TaxWatch: What is the standard deduction for 2022 — and should you take it?

April is National Financial Literacy Month. To mark the occasion, MarketWatch will publish a series of “Financial Fitness” articles to help readers sharpen their fiscal health, and offer advice on how to save, invest and spend their money wisely.

Taxable income, by its name, is the amount of money that is subject to tax after applying all the eligible exemptions and deductions.

In the process of shrinking their taxable income, people have a powerful and straightforward choice at their fingertips: the standard deduction.

The overwhelming number of taxpayers currently opt for the standard deduction instead of their other choice, which is itemizing deductions.

if you take the standard deduction, however, you may not claim itemized write-offs for charitable donations.

There’s good reasons why the standard deduction is good bet for many people.

How much is the standard deduction for 2022?

For tax year 2022, the standard deduction is $12,950 for an individual taxpayer and for married individuals who are filing separately. It is worth $19,400 for people filing as heads of household. It is worth $25,900 for married couples filing jointly.

There are additional standard deductions for certain taxpayers. That includes people who are legally blind taxpayers, and people who are at least 65 years old. The additional sums can vary depending on age and filing status. The Internal Revenue Service breaks down the scenarios here.

For tax year 2023 — the income tax returns people will file in early 2024 — the amounts increase.

The standard deduction is $13,850 for single filers and married individuals filing separately. It is worth $20,800 for people filing as heads of household. It is worth $27,700 for married couples filing jointly. Again, additional standard deductions apply for legally blind taxpayers, and people who are at least age 65.
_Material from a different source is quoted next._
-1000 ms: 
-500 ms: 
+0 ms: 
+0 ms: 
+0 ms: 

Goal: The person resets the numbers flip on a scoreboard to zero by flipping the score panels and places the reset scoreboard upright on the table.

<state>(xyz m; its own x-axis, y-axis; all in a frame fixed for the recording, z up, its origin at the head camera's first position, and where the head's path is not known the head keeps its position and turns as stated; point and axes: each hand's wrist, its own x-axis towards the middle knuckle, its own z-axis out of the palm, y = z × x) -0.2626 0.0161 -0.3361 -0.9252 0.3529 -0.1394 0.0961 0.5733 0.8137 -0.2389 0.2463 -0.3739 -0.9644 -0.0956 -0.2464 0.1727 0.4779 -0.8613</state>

Should I take the standard deduction?

Taxpayers can either take the standard deduction, or they can itemize their deductions.

Itemized deductions include: certain forms of paid interest (such as mortgage interest), medical expenses, state and local taxes, charitable contributions, casualty and theft losses connected to a federally-declared disaster and gambling losses.

If the sum of the potentially itemized deductions is larger than the standardized deduction, itemizing is likely the best bet. But if the size of the standard deduction exceeds the potential itemized deductions, the standard deduction is likely the best bet.

Some people may have no choice but to itemize. For example, there’s a twist for married couples who file separately. A married individual filing separately is not entitled to the standard deduction if their spouse is itemizing deductions in their own return, according to the IRS.

How many people take the standard deduction?

A lot. Through late November 2022, the IRS received 154.3 million individual returns for tax year 2021 and 139.2 million of those returns claimed the standard deduction. That’s 90% of all those returns.

Keep in mind that states may also offer their own standard deductions for state-level income tax returns. While some states tie their standard deduction to the federal version, others set different amounts and some state do not offer one, according to the Tax Foundation.

Why does the standard deduction increase?

The standard deduction’s payouts increase because it is indexed to rise with inflation. From tax year 2021 to tax year 2022, the size of the standard deduction is growing by roughly 7%.

The IRS typically announces these increases in the fall.